Write out, unaltered, each line from the top of the records below down to the line where "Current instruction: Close" appears, that line included.

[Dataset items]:
=== Begin Enclosure ===

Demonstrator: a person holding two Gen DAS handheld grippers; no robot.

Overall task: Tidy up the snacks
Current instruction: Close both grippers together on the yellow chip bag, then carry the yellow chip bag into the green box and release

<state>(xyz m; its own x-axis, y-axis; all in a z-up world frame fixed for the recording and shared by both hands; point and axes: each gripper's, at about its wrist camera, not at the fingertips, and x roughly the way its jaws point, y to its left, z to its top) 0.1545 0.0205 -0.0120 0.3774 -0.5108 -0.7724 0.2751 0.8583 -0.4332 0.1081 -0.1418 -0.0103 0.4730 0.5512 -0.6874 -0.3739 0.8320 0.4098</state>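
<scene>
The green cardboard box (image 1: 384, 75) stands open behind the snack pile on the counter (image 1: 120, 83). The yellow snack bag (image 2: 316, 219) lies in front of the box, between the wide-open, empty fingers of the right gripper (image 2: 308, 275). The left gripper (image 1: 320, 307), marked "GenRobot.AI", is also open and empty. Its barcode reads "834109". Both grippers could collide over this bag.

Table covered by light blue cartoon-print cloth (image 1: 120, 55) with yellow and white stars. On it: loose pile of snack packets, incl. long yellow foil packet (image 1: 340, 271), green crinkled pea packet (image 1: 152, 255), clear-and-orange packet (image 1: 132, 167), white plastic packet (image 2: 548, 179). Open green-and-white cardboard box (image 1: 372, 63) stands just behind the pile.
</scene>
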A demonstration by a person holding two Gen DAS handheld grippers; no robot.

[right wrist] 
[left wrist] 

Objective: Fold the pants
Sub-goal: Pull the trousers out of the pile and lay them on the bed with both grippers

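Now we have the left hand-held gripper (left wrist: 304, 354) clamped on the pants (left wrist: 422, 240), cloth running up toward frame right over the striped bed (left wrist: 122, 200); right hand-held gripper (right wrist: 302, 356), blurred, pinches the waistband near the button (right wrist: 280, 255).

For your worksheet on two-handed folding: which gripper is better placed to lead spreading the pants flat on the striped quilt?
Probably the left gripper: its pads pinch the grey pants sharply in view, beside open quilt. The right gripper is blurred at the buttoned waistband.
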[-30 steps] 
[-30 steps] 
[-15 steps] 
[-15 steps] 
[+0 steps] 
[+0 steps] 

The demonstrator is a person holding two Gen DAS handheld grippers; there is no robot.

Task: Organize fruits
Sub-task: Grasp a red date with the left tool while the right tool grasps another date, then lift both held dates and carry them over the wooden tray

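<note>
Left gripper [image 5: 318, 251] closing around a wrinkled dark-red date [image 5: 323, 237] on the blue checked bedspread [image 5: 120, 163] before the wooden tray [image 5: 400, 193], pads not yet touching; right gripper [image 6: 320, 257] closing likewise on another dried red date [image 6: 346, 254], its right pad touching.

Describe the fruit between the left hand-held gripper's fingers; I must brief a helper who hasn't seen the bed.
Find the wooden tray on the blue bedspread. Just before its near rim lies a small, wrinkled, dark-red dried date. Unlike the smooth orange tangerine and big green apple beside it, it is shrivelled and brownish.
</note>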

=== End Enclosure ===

[COMPLETED TASK]:
Demonstrator: a person holding two Gen DAS handheld grippers; no robot.

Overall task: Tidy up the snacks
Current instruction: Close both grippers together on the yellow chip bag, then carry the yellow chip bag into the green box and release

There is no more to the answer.